You deserve better than that. Maybe if you tell him you’re going to start looking around for someone who does want a relationship right now, he might think again about what he’s doing and realize that he’s making the biggest mistake in his life.

wundayatta's avatar

being in a relationship is not the best thing for him right now.

I have no idea what that means. Is he confused about himself in some way? Does he have shit to deal with? Is he psychologically damanged? Is he poor? Is he playing the field to see what’s out there?

I guess some people kind of don’t know themselves that well when they are young, and they need to find themselves. Maybe he’s gone looking.

It just sounds like a wierd wishy-washy kind of thing that people say when they don’t want to hurt you, but they don’t think they want to be with you. People are wimps, and can’t say no straight out, so that act like a future is possible.

IDK. Maybe it is. More likely you should do what the others have said, and act as if it’s over. Make him come find you if he really wants you.

And Niki? I’m surprised at you. You sound like you are generally much more clear about things than it seems here. What does your intuition say?

AlfredaPrufrock's avatar

Niki, he loves you but he’s willing to risk losing you to someone else by not committing? Sounds like he likes the idea of love, but not reality of love…

SeventhSense's avatar

Sounds like he’s just not that into you.

phoenyx's avatar

Sounds like he wants you as a backup plan.

marinelife's avatar

@phoenyx You’re back! I’ve missed you.

figbash's avatar

He wants the comfort of a relationship without the commitment of one. He needs to man up, or lose you and he needs to know that.

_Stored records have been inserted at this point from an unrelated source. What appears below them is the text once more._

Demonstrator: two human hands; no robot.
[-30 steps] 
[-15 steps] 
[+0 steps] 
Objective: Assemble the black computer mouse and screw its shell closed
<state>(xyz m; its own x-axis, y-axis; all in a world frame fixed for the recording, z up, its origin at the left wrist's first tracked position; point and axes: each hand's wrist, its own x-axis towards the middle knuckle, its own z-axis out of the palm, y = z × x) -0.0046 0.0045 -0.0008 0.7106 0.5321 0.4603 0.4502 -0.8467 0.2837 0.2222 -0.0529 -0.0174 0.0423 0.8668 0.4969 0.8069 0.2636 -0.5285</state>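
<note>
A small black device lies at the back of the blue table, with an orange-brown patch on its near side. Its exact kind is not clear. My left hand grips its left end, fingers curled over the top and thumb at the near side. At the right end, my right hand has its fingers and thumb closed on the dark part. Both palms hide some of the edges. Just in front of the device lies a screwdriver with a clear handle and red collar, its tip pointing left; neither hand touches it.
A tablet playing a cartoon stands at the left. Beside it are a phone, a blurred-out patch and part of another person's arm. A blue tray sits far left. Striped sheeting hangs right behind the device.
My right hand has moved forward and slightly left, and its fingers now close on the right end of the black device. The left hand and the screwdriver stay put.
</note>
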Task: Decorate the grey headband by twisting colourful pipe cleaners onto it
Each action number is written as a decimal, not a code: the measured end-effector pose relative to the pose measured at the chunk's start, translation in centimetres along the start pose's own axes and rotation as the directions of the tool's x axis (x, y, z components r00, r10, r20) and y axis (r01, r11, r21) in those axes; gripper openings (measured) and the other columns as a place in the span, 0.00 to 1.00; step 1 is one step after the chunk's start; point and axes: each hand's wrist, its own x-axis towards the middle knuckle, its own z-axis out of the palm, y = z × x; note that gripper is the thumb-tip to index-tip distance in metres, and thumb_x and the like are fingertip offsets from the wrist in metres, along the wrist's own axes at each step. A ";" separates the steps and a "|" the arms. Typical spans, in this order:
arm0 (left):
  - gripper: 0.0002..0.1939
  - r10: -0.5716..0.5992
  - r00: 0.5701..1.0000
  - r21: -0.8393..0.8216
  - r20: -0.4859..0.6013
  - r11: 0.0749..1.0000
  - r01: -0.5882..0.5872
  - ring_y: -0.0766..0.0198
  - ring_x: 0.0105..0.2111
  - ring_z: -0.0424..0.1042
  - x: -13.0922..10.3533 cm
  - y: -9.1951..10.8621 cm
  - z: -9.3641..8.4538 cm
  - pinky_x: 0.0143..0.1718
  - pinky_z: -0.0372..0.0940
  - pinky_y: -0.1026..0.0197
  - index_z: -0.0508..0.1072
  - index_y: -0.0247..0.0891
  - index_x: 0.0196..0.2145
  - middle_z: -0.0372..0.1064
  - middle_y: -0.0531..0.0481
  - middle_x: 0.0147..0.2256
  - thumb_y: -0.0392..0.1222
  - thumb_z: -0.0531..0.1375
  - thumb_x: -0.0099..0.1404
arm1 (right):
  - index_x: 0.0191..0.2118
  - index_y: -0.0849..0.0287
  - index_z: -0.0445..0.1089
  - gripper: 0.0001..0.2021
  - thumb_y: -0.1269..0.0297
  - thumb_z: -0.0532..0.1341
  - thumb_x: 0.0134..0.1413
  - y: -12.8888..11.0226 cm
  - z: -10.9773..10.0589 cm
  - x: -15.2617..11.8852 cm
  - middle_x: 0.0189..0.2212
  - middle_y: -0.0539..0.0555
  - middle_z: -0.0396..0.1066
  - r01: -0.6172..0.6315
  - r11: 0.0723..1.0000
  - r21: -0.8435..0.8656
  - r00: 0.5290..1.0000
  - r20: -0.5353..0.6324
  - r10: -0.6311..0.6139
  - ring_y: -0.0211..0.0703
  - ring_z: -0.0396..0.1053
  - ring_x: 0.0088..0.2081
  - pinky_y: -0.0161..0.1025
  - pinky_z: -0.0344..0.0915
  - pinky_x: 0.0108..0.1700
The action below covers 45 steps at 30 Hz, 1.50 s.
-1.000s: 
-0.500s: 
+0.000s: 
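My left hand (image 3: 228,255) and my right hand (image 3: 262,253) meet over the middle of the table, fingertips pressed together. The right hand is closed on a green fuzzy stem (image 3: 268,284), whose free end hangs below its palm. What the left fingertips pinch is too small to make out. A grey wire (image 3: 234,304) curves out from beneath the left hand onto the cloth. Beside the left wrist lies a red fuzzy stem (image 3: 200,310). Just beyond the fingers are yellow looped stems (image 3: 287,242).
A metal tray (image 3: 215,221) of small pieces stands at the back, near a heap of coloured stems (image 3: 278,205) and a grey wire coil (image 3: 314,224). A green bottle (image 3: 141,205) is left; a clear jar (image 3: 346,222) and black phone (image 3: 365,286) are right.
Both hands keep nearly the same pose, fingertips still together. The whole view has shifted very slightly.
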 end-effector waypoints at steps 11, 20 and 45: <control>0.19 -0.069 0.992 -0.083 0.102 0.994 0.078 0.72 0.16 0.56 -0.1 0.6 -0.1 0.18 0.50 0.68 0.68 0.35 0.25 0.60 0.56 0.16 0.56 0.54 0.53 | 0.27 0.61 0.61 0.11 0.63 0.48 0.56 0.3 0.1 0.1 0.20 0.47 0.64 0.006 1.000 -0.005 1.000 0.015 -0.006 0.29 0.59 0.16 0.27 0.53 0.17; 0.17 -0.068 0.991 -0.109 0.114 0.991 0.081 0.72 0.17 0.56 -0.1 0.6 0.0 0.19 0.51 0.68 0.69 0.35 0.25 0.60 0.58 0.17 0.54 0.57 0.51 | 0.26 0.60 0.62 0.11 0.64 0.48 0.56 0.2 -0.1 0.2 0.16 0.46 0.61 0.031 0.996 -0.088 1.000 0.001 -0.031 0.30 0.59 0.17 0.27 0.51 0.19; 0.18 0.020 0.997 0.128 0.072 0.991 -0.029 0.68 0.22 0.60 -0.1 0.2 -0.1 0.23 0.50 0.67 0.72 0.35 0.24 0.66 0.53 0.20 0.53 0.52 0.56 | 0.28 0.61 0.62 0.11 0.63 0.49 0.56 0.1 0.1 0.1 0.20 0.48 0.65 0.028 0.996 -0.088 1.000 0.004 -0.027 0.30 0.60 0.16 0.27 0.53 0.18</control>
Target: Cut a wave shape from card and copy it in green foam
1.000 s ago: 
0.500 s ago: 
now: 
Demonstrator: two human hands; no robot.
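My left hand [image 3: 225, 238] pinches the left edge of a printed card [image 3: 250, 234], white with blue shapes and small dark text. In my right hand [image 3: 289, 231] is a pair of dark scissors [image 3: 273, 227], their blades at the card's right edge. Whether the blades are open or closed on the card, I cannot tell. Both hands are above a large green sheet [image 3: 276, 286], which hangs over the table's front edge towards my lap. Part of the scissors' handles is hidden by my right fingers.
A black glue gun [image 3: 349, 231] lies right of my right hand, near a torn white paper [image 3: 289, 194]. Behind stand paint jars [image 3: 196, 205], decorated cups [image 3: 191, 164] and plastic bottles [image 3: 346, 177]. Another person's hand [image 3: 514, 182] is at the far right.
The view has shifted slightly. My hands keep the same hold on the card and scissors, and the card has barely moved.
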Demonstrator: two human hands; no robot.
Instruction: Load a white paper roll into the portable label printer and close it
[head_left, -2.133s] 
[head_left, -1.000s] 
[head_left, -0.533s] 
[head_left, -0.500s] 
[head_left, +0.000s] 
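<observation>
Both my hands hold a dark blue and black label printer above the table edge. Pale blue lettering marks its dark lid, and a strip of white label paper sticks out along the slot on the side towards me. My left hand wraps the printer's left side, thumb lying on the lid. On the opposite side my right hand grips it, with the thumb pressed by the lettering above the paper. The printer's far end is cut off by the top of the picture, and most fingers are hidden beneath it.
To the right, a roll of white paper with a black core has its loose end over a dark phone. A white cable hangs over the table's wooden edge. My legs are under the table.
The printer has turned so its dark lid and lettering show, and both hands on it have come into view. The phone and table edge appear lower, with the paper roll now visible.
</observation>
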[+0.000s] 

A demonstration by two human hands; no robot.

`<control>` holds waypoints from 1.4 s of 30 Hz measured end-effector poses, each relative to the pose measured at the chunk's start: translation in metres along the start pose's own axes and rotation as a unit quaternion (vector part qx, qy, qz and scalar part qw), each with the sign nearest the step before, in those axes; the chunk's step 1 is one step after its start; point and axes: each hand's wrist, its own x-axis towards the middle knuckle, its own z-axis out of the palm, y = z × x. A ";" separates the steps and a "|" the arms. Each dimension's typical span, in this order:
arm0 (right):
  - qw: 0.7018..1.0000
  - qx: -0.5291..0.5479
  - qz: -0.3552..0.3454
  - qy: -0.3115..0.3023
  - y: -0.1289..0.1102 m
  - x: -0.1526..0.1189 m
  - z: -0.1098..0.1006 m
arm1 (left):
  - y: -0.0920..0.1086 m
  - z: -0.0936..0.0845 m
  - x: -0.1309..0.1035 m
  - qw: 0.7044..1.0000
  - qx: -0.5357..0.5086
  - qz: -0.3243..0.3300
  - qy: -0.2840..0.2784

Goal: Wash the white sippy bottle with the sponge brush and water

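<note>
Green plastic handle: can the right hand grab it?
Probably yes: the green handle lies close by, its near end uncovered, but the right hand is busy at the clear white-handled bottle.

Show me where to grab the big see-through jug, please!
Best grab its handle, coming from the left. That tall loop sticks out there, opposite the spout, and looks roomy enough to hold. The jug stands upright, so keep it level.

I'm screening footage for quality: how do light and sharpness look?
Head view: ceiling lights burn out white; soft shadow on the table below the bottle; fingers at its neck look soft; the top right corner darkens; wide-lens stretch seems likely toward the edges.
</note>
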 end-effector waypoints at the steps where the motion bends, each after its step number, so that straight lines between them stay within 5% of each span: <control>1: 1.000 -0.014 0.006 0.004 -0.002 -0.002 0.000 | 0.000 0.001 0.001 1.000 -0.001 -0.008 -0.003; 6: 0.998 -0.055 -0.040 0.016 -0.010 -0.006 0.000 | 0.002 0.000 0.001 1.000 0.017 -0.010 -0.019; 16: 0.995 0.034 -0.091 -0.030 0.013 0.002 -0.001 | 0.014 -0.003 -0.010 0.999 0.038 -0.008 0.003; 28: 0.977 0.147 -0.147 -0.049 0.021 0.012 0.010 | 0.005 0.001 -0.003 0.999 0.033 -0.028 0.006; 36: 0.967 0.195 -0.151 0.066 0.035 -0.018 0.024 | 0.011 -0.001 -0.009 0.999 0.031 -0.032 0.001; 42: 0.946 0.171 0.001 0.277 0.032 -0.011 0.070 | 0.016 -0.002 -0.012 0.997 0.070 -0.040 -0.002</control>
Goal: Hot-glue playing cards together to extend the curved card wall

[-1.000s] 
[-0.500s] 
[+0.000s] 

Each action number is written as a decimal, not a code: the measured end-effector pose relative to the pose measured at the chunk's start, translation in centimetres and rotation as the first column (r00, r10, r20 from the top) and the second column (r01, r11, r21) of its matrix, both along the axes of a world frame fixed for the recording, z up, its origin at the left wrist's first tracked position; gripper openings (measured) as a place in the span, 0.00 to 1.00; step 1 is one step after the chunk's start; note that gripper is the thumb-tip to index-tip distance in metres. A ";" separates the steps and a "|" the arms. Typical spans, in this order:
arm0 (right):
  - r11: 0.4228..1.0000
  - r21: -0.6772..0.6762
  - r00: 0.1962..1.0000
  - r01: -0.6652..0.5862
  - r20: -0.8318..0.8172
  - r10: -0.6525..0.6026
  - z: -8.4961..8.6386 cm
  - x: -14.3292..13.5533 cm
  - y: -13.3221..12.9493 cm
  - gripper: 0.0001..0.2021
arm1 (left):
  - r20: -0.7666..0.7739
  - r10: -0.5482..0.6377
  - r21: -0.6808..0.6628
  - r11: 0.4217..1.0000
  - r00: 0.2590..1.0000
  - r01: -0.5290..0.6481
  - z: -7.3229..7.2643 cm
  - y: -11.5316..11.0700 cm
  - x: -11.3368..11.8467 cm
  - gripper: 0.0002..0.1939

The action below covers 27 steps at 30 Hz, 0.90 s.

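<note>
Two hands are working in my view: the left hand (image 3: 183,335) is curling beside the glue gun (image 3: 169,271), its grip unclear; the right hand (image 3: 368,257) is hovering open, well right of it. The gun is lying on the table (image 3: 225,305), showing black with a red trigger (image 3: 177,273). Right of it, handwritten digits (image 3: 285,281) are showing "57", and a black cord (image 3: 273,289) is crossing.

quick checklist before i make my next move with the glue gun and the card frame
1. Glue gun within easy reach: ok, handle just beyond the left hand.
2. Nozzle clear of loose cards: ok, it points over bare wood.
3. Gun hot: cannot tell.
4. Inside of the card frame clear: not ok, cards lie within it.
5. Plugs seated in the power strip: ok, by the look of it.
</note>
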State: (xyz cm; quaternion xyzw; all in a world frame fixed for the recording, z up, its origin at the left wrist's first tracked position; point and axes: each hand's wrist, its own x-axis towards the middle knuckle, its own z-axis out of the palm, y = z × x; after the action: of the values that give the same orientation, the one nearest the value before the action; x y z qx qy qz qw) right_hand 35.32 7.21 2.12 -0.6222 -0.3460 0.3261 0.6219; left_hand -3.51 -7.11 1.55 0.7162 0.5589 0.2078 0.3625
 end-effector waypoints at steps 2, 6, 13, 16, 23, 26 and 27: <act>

I second all of Marina’s points. You are way too good to settle for whatever he has left over after he’s done focusing on himself.

augustlan's avatar

For the time being at least, live as if it is over for good. He may well love you, and may well have some kind of reason for the decisions he’s made (though I don’t know what it could be), but you can’t put your life on hold for a ‘maybe’. Live your life as it comes. Give and accept love as it comes.

Jack79's avatar

I think he’s quite clear: he loves you and wants to be with you, but doesn’t want to do the long-distance thing. He’d probably be willing to “see other people” for now and, when the geographical situation changes, get back with you.

Which of course some would say is just another way for him to get some non-commited sex for now and then still have you as a backup whenever you get back. But there is also the danger that he’ll meet “the love of his life” while you’re on a break.

The question of course is what YOU want from him. Do you love him? Would you like to put things on hold with him and see other people for now? Would you be able to go back to him after something like that?

Jeruba's avatar

@Jack79, looks like you and I have the exact same take on it. You said it more succinctly. Lurve.